Se taper une broue et vider la bouteille…

Paul-Henri Hudon

HISTOIRE – Beaucoup de décapsuleurs, de tire-bouchons, de vide-bouteilles, de taste-vins vont se baptiser à la bière ce week-end ! Sauront-ils que notre lieu de Chambly a une longue expérience dans le jus de la treille ?

Les brasseries Yule, Frémont, Fryer, Demers, Grosbois, Normandin, Charroux, ont été des bouilleurs de cru locaux au cours des ans, jusqu’à… Unibroue, alors que Lamoureux, Petit, Bigonesse, eux, embouteillaient des caisses de douze cervoises et de vingt-quatre Labatt !

Aujourd’hui, Bedons ronds et Délires Délicieux font mousser le houblon malté au grand plaisir des buvards exigeants. Il y a eu aussi d’autres lieux où le brock de broue se perdait dans les gosiers assoiffés: un militaire anglais, démobilisé, William Henry Boyd (1805-1848) et son épouse Ellen Boyd (1803-1854),  servaient à boire en 1847, à l’angle des rues Beattie et Bourgogne, à Chambly. Tout comme fera la Madelon aux Poilus de la guerre en 1917, quand on lui prenait la taille ou le menton.

C’est ainsi que Boyd, ancien sergent d’un régiment, qui tenait la cantine (lire taverne) des casernes, se plaignait souvent de l’absence de troupes à Chambly, En 1848, il s’imagina qu’en incendiant les casernes, ce serait le moyen de faire revenir les soldats. Chose dite, chose faite. Incendie. Enquête. Accusations. Boyd dénonce un Canadien du nom de Lapointe. Mais un nommé Chartier, barman chez Boyd, rétablit les faits, dénonce Boyd comme l’incendiaire et le fait mettre en taule. Arroseur arrosé !

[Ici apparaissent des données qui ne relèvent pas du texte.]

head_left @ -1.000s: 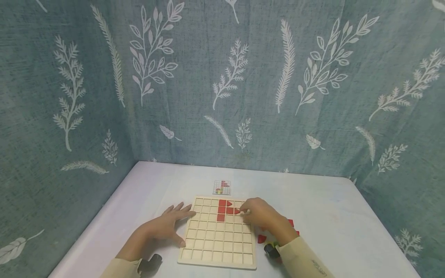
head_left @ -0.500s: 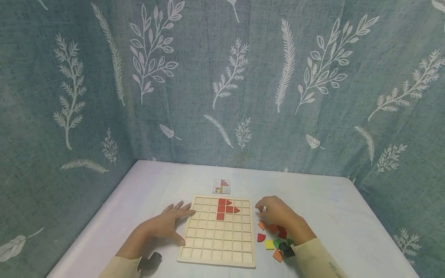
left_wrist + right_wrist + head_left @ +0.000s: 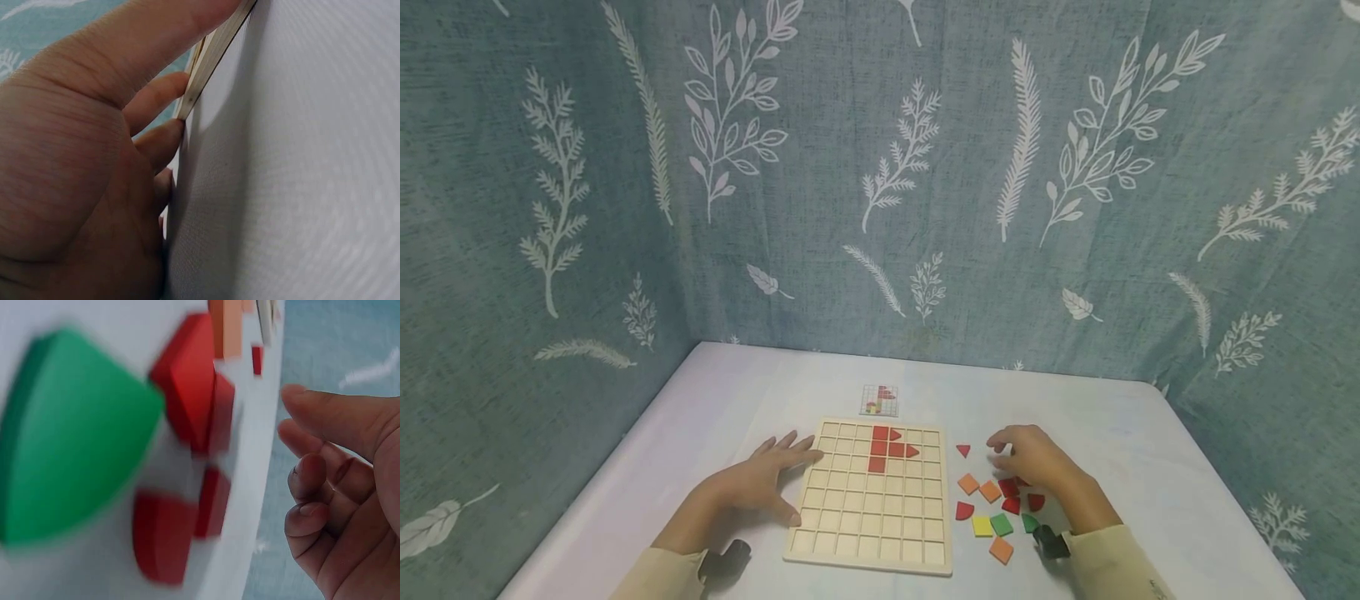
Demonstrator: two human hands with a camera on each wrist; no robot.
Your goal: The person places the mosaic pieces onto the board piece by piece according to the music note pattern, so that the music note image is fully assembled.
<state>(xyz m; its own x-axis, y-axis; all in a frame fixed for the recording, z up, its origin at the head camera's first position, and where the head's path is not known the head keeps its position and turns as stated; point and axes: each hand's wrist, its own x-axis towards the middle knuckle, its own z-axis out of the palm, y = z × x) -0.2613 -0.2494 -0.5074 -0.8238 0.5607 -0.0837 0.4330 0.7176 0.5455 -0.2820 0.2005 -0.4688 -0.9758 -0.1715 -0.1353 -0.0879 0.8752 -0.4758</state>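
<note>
While laid along the board's left edge, left hand [image 3: 756, 482]: spread wide and gripping nothing, with fingertips against the wooden side in the left wrist view; by judgement, steadying.
Board [image 3: 871, 525]: flat on the white table [image 3: 1120, 467], between both hands; judged to be at the filling stage, with most cells bare; next move judged to call for a light pinch on one loose piece, then careful seating between the cell ridges.
Card [image 3: 878, 401]: just beyond the far edge; printed with a grid and red, yellow and green shapes too small to read exactly; probably a pattern to follow.
Red squares [image 3: 878, 448]: four, seated near the far edge, three in a column and one to the right of the middle.
Red triangles [image 3: 912, 451]: two, seated beside squares, pointing right.
Loose red triangle [image 3: 963, 450]: flat on the table, just right of the board.
Orange squares [image 3: 968, 483], yellow square [image 3: 982, 526], green square [image 3: 1002, 524]: bright, plain, scattered nearby.
Green quarter-round [image 3: 1029, 522]: thick-edged, blurred in the right wrist view.
Right hand [image 3: 1033, 458]: raised near the red pieces [image 3: 1009, 487], loosely curled, with thumb and forefinger slightly parted on nothing; intended piece impossible to tell.
</note>
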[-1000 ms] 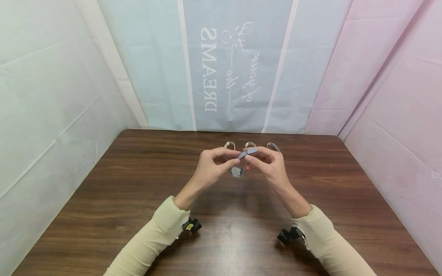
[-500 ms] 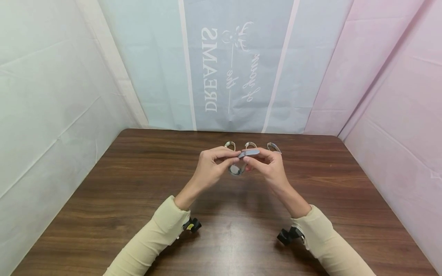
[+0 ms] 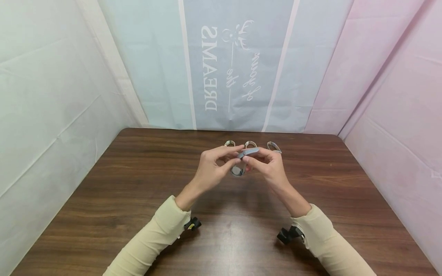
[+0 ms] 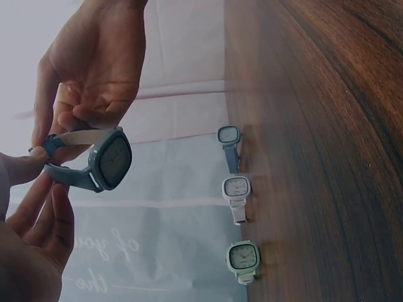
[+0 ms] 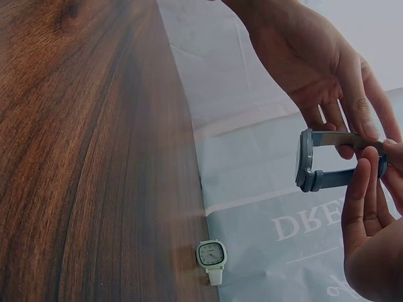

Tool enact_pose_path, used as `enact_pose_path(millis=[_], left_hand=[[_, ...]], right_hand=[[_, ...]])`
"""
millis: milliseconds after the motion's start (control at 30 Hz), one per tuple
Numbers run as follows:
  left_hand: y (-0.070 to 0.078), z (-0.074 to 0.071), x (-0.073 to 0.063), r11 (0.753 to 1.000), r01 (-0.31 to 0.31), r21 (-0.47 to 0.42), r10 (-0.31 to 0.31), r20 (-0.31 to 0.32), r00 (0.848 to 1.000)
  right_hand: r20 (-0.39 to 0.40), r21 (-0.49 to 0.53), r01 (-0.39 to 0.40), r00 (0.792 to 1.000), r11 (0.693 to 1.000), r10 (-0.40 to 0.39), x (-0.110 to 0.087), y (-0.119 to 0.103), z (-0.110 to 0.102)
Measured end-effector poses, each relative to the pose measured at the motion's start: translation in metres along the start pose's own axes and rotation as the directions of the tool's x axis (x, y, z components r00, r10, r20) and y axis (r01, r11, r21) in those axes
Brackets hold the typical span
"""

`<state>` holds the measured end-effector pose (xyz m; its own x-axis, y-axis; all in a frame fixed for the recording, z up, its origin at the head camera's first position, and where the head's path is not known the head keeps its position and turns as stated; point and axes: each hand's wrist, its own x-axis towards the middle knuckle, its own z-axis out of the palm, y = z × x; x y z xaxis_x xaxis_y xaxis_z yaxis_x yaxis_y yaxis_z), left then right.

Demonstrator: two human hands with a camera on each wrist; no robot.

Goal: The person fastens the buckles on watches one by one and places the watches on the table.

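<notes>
A blue-grey wristwatch [image 4: 113,160] is held up above the table by both hands, its strap looped and its squarish dial hanging below in the head view. My left hand [image 3: 211,166] pinches the strap [image 3: 241,155] near the buckle from the left, its index finger reaching over the top. From the right, my right hand [image 3: 271,165] pinches the strap's free end [image 3: 252,151] between thumb and fingers. In the right wrist view, the watch case [image 5: 305,160] shows edge-on. Fingers partly hide where the strap ends meet.
At the table's far edge stand three more watches in a row: a pale green one [image 4: 243,255], a white one [image 4: 237,187] and a blue one [image 4: 229,136]. The brown wooden table [image 3: 138,199] ends at a fabric backdrop [image 3: 165,76], with fabric walls on both sides.
The left index finger has lifted and reached rightward over the strap. The strap's free end has tilted slightly, while the watch stays in about the same place.
</notes>
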<state>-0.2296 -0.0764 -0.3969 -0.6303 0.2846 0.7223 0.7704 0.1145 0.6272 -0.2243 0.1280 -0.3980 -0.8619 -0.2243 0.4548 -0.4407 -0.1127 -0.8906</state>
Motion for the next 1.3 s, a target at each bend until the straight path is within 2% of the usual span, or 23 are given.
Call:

M. Dulude, le nouveau propriétaire de l’hôtel Sainte-Thérèse, mieux connu sous le nom de Half Way House vient de faire des améliorations considérables à son établissement. Le Central House, autre nom de ce débit, bien connu des voyageurs servait de relais, de pause pour les charretiers du canal.

Près du pont 7, cet hôtel, dit-on, offrait de plus une chambre d’hôte plus bordélique de passage que romantique de paysage. Bien sûr, c’est ce qu’on racontait au presbytère. Les charretiers du canal, eux, juraient par tous les dieux qu’il n’y avait aucune p’tite vertu dans ce lieu au divin nectar. On ne faisait qu’aligner les bouteilles vides.

(La Minerve, 3 février 1848. Notaires Alexis Mercille, 15 juin 1846 et Paul Bertrand, 2 septembre 1847. Le Canada Français, 1 décembre 1905).